In 2002, the Women’s Health Initiative (WHI) completed a clinical trial on the effects of combination hormone therapy. This study led many people to fear that hormone therapy could cause breast cancer, stroke, and heart disease. Though some invaluable findings resulted from the tests, there were a number of important points that were not made widely known.
First, in the original study, a synthetic progesterone, called Provera, together with an estrogen derived from pregnant horse’s urine, called Premarin, were determined to be the main cause for concern. The combination, which was marketed together as Prempro, resulted in a 24 percent increase in risk for breast cancer and heart disease for the women who took the combined synthetic hormones.
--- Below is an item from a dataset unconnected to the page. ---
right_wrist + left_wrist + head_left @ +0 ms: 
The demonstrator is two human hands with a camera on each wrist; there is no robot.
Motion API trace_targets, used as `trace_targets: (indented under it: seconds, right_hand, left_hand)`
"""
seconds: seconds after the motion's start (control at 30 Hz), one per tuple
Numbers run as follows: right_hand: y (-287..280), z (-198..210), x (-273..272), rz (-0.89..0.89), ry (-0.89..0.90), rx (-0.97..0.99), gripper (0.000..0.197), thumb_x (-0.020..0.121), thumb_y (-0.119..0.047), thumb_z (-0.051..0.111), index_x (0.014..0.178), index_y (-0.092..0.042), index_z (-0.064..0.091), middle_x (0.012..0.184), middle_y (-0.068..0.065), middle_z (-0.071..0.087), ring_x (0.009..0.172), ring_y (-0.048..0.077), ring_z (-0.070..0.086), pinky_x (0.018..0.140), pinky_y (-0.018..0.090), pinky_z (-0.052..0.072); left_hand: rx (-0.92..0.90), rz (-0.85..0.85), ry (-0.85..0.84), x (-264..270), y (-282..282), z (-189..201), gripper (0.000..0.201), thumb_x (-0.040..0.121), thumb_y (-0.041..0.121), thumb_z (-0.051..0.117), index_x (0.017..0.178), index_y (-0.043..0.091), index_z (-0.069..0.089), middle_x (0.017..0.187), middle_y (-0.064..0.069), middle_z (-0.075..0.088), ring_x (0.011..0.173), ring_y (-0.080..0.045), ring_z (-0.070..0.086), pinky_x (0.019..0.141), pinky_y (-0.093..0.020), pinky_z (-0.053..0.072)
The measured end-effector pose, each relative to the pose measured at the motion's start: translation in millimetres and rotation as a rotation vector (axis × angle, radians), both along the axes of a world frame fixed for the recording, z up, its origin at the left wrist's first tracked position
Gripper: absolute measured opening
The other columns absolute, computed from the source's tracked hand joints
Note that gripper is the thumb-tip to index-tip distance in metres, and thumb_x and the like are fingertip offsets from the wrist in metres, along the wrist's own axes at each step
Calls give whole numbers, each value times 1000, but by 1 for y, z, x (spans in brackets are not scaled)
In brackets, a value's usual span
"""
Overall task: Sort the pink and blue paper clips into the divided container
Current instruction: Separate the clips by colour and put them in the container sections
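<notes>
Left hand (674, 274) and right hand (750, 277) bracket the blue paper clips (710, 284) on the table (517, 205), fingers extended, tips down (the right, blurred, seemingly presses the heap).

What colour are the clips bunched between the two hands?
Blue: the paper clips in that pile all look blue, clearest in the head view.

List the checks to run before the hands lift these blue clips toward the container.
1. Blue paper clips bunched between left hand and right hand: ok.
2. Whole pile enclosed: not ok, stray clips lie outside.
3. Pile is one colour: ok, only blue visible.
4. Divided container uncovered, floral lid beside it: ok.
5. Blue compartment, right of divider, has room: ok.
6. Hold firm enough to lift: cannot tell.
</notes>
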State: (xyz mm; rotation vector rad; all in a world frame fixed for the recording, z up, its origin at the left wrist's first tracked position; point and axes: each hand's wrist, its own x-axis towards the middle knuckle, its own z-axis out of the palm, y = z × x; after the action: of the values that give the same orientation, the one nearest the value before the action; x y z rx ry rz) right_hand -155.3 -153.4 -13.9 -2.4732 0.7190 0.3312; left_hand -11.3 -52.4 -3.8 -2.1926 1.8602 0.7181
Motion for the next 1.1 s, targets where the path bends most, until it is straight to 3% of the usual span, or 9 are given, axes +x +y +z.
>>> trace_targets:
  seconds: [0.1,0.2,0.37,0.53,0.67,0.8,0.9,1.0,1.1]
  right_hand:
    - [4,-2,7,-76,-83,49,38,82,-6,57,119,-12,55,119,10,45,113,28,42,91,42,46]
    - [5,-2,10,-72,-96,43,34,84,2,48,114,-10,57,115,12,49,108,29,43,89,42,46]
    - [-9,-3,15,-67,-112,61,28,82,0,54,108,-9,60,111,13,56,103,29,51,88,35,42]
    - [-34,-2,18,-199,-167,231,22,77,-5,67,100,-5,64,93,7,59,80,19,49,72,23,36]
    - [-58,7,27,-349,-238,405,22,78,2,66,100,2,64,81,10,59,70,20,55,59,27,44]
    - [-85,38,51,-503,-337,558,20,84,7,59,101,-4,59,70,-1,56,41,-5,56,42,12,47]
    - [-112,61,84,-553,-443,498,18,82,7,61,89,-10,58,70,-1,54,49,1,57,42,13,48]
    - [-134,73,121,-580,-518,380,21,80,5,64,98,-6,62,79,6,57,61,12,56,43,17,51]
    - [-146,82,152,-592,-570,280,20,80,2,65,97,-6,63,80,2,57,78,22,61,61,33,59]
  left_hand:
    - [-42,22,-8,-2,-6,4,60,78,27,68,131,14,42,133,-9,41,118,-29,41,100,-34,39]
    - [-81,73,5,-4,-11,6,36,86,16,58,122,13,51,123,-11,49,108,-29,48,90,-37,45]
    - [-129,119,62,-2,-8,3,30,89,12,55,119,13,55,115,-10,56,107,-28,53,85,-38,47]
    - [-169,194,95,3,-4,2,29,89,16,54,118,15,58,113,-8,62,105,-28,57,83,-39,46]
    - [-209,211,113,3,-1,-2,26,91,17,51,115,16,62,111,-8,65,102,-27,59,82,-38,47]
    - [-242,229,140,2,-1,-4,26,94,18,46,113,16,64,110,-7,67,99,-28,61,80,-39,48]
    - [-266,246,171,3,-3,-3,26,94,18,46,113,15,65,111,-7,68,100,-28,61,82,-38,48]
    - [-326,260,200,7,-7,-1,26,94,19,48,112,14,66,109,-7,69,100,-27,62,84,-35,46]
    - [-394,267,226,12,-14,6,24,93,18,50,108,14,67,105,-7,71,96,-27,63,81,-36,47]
The participants who were under 60 years of age during the trial and took only the estrogen showed no increased risk for either breast cancer or heart disease. In fact, after five years of estrogen-only therapy, the same women showed 61 percent less calcified plaque in the arteries—a common indicator of heart disease—than the women assigned to the placebo.
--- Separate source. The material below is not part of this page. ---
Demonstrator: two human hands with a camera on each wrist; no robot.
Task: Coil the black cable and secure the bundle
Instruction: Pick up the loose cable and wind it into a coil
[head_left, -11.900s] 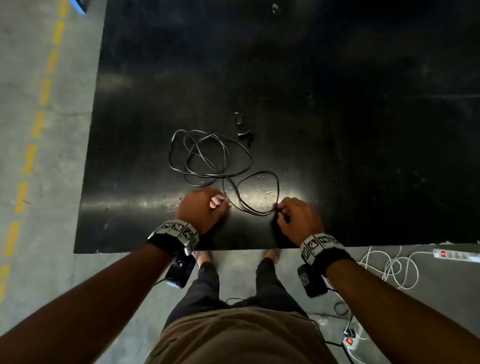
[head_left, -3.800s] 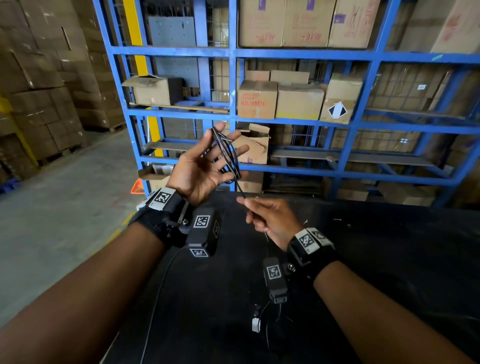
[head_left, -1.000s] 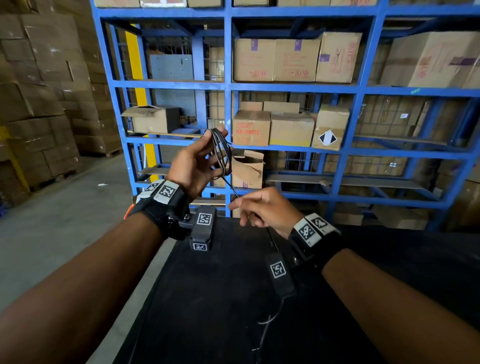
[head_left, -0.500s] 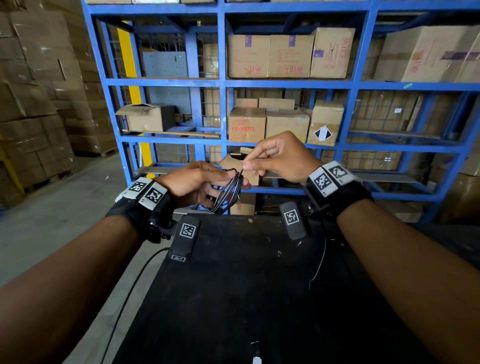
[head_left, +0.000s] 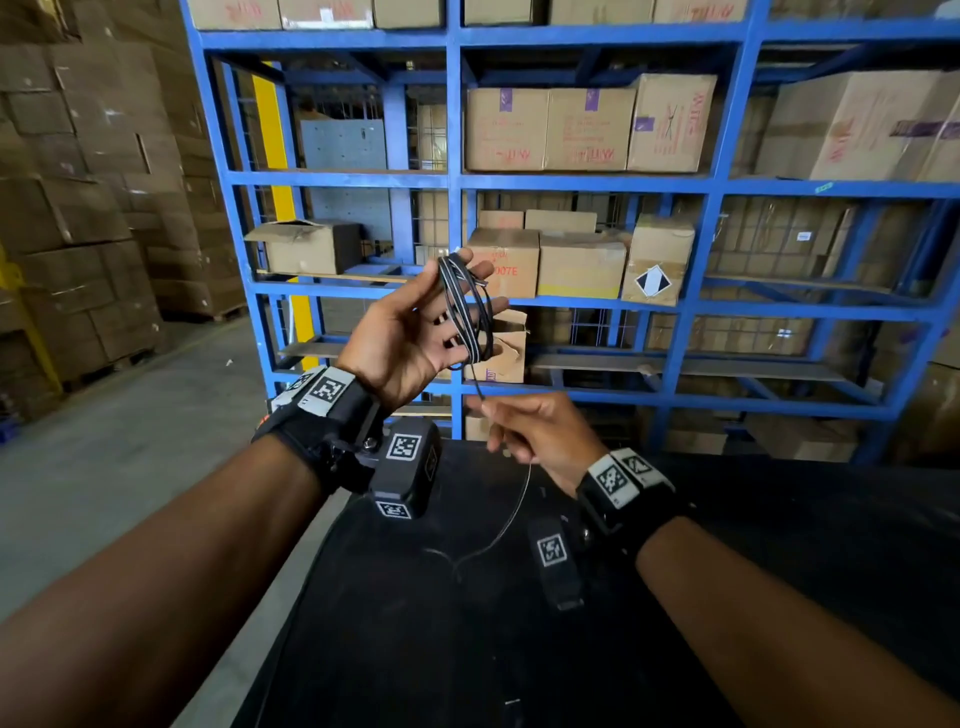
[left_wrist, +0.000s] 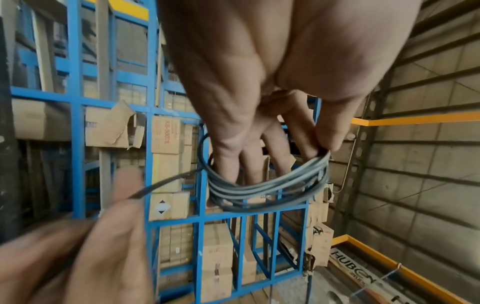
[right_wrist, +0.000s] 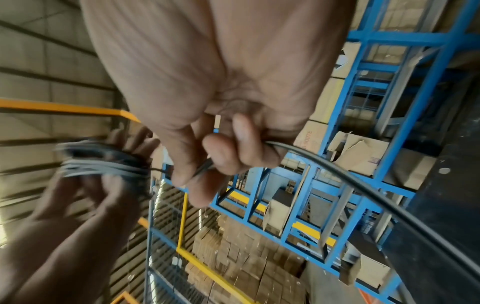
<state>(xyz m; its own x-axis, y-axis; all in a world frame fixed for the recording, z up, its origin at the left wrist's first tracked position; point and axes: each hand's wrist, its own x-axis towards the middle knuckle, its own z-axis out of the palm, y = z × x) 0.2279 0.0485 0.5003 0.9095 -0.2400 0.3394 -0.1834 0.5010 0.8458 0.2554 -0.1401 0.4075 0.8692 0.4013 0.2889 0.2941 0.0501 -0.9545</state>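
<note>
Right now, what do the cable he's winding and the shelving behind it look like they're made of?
The black cable, coiled round the left hand, looks like a thin wire in smooth rubber or plastic sheathing: it bends into tight loops and shows a dull grey sheen. The blue rack looks like painted steel, with straight, square-edged beams carrying cardboard boxes; the metal itself is a guess.

Warehouse, blue steel racking (head_left: 587, 182), stacked cardboard boxes (head_left: 550, 130), concrete floor (head_left: 130, 457)
</note>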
Secondly, it’s important to note, bio-identical hormones were not utilized in any of these clinical trials. No published study to date has indicated an increased risk between breast cancer or heart disease and bio-identical progesterone. On the contrary, studies have shown the opposite, with bio-identical testosterone having been shown to be brain, breast, bone, and heart protective.
Investigations into implantable, pellet-based testosterone therapy have measured a reduction in the rates of breast cancer occurrence, as well as increased protection from cancer. Twenty years after the studies began, there were no demonstrable increases in breast cancer risk and, even in the cases of breast cancer survivors, pellet-based bio-identical hormone replacement therapy did not show an increase in either cancer recurrence or death.
Contrary to the confusion and apprehension the WHI study initiated, the majority of researchers now recommend that men and women can and should take bio-identical hormones to safely and effectively treat symptoms stemming from menopause, perimenopause, and andropause.